I use thunderbird email client and it seems to work well after it has been "trained" to reject bad/suspect email. I never see the email as it goes automatically into the junk folder which empties when thunderbird is closed. My rule of thumb is to delete any email that is requesting info. If you think an account has some kind of issue then login in via the normal method and see.

Dan Hintz
03-11-2016, 9:46 AM
I use thunderbird email client and it seems to work well after it has been "trained" to reject bad/suspect email.
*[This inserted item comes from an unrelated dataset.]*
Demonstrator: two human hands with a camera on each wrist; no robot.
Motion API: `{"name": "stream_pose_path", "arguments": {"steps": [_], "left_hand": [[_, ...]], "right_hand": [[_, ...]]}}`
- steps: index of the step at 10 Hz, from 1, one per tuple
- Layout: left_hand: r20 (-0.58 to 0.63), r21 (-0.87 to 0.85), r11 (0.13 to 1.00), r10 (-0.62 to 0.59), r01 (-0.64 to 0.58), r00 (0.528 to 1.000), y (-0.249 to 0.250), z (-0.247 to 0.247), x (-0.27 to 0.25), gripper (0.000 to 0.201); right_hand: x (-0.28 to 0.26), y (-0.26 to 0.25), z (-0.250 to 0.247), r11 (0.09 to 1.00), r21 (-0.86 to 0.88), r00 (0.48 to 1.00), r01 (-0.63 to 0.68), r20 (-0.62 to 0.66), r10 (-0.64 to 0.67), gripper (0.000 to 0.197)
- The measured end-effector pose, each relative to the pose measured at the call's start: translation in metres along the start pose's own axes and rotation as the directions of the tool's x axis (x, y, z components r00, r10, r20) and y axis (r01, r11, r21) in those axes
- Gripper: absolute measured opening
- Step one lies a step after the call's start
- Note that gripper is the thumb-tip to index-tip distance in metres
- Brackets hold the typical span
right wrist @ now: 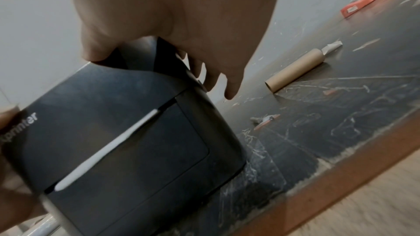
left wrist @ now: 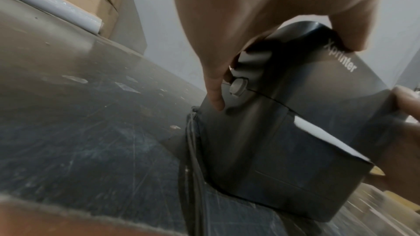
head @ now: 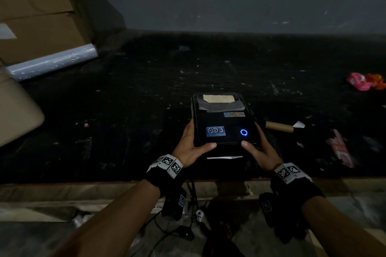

I totally disagree... I love TB (what I use), but it's quite dumb in its methods of junk mail detection. Its basically using "same email" and "same image" detection. If you want even remotely useful detection/rejection, you have to spend a lot of time writing rules that look for specific titles, body text, etc. A properly built Bayesian filter would be 100x better, but for whatever reason they refuse to include one.

Chuck Wintle
03-11-2016, 3:42 PM
its a consumer grade email client but for my needs it works well.

Bill Cunningham
03-15-2016, 9:26 PM
I block all of those New top level domains. I.e. .top,.xyz,.download,. Etc. There must be a hundred of them an all I have ever got from any of them is spam

Dan Hintz
03-16-2016, 5:42 AM
I block all of those New top level domains. I.e. .top,.xyz,.download,. Etc. There must be a hundred of them an all I have ever got from any of them is spam

Interesting... don't think I've received a single spam message from any of them yet. Everything comes from a .com.